Pull each line with the string "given" from the entries.

Records from a collection
* * * * *

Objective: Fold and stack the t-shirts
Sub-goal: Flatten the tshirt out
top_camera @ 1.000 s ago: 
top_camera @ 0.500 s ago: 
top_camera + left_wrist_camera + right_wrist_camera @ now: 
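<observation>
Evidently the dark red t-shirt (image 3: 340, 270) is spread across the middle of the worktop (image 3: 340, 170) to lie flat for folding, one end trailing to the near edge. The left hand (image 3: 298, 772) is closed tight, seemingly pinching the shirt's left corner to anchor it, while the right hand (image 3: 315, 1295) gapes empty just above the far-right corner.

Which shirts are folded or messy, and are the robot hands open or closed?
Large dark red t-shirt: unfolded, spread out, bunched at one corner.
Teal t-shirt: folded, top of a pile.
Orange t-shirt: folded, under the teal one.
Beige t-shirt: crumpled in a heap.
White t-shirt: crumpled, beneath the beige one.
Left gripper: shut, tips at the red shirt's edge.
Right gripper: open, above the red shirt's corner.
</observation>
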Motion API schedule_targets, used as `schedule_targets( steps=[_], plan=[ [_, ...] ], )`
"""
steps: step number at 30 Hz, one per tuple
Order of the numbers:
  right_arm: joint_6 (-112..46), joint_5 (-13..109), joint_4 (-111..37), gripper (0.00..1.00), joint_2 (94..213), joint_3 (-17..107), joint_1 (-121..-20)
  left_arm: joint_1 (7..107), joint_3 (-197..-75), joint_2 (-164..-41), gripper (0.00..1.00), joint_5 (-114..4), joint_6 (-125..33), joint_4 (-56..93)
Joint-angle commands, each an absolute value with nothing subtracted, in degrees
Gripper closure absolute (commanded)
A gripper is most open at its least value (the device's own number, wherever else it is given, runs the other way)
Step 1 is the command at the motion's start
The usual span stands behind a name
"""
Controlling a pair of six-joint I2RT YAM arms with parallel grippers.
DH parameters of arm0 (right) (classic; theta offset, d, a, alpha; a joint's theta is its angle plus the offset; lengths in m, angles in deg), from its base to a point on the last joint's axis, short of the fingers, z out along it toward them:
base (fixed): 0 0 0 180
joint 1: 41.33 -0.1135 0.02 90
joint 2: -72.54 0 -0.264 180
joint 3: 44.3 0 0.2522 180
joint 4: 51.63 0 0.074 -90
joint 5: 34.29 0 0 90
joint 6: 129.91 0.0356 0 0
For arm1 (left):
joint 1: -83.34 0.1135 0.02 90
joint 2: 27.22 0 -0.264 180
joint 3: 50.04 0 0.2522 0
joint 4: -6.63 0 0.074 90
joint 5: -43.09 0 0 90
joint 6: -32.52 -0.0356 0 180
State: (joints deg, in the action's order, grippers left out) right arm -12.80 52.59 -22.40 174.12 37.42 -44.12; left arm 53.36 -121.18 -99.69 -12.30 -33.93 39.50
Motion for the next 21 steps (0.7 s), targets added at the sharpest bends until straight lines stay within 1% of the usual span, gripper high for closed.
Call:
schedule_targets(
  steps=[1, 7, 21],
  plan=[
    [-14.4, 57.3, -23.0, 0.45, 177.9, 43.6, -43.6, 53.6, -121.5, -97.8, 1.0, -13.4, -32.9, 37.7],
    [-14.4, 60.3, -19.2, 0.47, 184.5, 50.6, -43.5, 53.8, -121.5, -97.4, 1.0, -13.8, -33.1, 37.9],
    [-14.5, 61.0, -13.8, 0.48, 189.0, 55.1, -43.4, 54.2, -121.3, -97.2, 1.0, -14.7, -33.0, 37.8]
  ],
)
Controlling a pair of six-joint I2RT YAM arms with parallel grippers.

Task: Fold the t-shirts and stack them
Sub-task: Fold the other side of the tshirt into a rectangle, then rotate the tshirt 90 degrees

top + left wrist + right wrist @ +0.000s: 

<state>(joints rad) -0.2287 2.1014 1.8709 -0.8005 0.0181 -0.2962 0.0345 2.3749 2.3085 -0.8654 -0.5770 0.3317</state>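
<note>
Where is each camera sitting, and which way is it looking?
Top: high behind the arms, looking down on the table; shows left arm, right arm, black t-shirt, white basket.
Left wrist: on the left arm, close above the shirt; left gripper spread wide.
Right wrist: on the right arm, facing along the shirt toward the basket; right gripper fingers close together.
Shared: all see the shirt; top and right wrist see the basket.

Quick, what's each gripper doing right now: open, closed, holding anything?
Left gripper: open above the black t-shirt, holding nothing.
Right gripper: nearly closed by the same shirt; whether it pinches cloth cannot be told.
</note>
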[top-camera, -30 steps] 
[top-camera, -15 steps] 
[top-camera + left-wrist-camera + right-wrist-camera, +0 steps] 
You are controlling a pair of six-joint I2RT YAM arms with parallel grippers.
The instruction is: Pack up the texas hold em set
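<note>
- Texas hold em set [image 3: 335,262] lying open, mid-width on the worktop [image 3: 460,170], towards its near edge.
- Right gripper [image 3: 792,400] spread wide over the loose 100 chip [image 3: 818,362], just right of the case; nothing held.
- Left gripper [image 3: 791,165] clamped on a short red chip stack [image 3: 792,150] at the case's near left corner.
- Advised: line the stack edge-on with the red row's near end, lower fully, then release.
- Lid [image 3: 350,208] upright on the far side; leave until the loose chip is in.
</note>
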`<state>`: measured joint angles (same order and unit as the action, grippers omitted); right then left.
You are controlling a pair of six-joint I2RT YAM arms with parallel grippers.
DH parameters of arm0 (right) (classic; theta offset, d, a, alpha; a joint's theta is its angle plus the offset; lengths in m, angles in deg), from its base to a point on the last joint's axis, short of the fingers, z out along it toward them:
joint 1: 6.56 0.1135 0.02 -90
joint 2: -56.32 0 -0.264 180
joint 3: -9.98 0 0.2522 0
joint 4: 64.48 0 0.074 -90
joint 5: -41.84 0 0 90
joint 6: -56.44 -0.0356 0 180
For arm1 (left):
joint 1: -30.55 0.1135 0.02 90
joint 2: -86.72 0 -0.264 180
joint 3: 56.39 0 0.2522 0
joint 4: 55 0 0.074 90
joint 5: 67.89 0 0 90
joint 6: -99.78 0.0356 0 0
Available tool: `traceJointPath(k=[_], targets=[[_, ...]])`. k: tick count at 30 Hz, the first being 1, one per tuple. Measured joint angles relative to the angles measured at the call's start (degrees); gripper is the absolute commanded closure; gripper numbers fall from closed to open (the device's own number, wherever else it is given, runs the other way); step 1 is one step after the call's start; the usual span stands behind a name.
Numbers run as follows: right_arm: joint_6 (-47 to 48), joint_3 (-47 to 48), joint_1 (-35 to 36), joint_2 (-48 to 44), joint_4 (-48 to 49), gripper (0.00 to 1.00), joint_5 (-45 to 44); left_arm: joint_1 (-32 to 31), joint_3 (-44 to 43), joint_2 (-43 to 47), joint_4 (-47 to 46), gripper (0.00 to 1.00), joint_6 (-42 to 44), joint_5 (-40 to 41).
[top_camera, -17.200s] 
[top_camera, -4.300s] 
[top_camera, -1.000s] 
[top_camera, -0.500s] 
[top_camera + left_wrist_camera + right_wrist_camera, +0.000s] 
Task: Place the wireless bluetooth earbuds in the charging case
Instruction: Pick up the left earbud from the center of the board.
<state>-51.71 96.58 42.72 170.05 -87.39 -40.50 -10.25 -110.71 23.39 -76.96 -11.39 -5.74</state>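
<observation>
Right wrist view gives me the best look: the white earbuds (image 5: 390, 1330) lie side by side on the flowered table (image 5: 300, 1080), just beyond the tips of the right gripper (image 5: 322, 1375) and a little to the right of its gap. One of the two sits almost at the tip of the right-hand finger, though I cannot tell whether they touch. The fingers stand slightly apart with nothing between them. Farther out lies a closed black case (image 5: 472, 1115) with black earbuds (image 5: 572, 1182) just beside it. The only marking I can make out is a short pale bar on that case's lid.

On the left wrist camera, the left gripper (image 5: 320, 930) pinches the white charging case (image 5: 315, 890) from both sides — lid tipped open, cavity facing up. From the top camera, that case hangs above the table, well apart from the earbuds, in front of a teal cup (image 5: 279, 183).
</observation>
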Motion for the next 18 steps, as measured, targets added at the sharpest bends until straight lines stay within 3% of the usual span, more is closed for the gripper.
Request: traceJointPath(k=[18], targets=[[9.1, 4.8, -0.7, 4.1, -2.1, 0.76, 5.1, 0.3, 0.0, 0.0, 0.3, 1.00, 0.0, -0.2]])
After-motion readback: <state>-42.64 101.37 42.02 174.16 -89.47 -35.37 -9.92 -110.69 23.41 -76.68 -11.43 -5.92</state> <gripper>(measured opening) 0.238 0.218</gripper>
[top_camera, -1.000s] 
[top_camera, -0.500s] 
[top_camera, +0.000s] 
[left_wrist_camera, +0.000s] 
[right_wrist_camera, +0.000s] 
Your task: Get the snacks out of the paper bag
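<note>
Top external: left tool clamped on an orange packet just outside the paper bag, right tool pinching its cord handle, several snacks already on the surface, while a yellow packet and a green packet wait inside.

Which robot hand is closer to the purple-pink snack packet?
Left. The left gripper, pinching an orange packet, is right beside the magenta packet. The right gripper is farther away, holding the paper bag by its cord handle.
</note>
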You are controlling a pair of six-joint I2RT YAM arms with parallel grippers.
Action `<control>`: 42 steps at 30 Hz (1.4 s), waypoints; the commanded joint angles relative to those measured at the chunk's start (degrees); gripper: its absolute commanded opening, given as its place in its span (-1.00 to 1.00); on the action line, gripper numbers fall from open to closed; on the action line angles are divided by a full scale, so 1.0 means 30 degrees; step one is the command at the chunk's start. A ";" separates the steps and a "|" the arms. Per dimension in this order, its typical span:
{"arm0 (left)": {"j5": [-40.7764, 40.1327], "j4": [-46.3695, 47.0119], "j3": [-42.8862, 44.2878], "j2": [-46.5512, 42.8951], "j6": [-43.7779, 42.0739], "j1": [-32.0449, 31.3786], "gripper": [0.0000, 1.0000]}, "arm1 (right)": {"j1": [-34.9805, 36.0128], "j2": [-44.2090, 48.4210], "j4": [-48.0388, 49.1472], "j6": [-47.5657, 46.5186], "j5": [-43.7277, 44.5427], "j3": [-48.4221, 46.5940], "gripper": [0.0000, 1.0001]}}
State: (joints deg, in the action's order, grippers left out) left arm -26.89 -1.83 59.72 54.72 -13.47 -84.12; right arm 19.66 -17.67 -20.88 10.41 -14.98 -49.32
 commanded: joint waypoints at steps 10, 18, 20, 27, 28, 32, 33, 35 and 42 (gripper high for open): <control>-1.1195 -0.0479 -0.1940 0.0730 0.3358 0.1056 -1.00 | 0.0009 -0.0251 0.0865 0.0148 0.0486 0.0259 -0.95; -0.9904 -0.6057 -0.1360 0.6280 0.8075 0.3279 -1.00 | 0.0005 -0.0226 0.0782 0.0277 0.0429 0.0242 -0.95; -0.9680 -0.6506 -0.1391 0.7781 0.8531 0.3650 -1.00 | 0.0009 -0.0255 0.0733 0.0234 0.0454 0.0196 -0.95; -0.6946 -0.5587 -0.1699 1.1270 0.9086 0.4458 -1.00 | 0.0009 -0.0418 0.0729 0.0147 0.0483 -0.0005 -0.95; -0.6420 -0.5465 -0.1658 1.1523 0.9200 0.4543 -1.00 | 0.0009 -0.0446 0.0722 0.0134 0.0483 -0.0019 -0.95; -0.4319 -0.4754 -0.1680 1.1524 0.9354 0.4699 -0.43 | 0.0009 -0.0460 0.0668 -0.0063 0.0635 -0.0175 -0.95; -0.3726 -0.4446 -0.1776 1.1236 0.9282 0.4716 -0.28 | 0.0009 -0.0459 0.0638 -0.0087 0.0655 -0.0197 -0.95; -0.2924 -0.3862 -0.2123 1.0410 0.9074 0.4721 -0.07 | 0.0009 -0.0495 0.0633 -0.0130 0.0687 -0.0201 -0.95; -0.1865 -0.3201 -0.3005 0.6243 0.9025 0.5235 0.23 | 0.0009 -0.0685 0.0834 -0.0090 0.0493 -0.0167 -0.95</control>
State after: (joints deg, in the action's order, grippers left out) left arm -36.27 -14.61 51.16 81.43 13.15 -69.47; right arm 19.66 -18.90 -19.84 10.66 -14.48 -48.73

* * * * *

Written solution ▸
A gripper is most open at its least value (the device's own number, wherever else it is given, runs the other way)
Available tool: `traceJointPath(k=[_], targets=[[_, ...]])`. k: tick count at 30 Hz, the first being 1, one per tuple. Measured joint angles relative to the angles measured at the call's start (degrees); gripper is the absolute commanded closure; gripper numbers fall from closed to open (the device's own number, wherever else it is given, runs the other way); step 1 is one step after the call's start; the usual span stands behind a name.
Action `<control>`: 42 steps at 30 Hz (1.4 s), waypoints; the commanded joint angles relative to those measured at the chunk's start (degrees); gripper: its absolute commanded opening, given as its place in its span (-1.00 to 1.00); on the action line, gripper numbers fall from open to closed; on the action line angles are divided by a full scale, so 1.0 means 30 degrees; step one is the command at the chunk's start. A ";" separates the steps and a "|" the arms. Per dimension in this order, its typical span:

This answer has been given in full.